Bee Sweet Citrus Inc., Fowler, Calif., started its Chilean clementine deal in mid-May, said Monique Bienvenue, director of communications.

“This year’s crop shows great quality,” she said. “Brix levels are said to be up, and size is in mid-range.”

Bee Sweet’s volume will be about the same as last year.

Reedley, Calif.-based Dayka & Hackett will have a substantial increase in volume of its w. murcott mandarins during the second part of the deal, which starts in August, said Tony Liberto, import citrus manager.

Quality overall is good, he said, and sizing also should be good because of ample rainfall during the growing season.

The company, which plans to launch a Minion Mandarins promotion tying in with the release of Universal Pictures’ “Despicable Me 3” in late June, packs bags of mandarins at locations on the West and East coasts.

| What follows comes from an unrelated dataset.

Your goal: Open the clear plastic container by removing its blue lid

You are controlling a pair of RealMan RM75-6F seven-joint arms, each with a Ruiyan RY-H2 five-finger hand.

Seald Sweet LLC, Vero Beach, Fla., received its first clementines from Chile in mid-May, said Peter Anderson, summer citrus commodity manager.

“As with other Chilean fruit commodities harvested in 2017, Chile is 10 days to two weeks early,” he said. “They have had two years now of abundant rainfall and snowpack, (which) has alleviated the drought conditions that had existed for many years, especially in the Coquimbo (area).”

“Seald Sweet’s clementine program comprises close to 60% of our volume, so they are very important, and spans the entire marketable season from mid-May through early November,” marketing director Kim Flores said.